Data provided Start Marker
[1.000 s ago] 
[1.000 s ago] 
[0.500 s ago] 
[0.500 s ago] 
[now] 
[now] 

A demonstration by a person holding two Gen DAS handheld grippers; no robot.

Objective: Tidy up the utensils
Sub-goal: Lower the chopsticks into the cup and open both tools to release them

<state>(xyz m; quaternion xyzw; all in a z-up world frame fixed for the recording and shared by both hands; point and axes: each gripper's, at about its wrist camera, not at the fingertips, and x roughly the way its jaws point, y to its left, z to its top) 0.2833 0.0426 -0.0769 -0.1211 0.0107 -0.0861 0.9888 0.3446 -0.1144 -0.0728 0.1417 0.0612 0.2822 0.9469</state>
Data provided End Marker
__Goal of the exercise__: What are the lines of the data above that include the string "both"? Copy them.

__Result for this exercise__:
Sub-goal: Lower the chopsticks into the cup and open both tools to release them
<state>(xyz m; quaternion xyzw; all in a z-up world frame fixed for the recording and shared by both hands; point and axes: each gripper's, at about its wrist camera, not at the fingertips, and x roughly the way its jaws point, y to its left, z to its top) 0.2833 0.0426 -0.0769 -0.1211 0.0107 -0.0861 0.9888 0.3446 -0.1144 -0.0728 0.1417 0.0612 0.2822 0.9469</state>

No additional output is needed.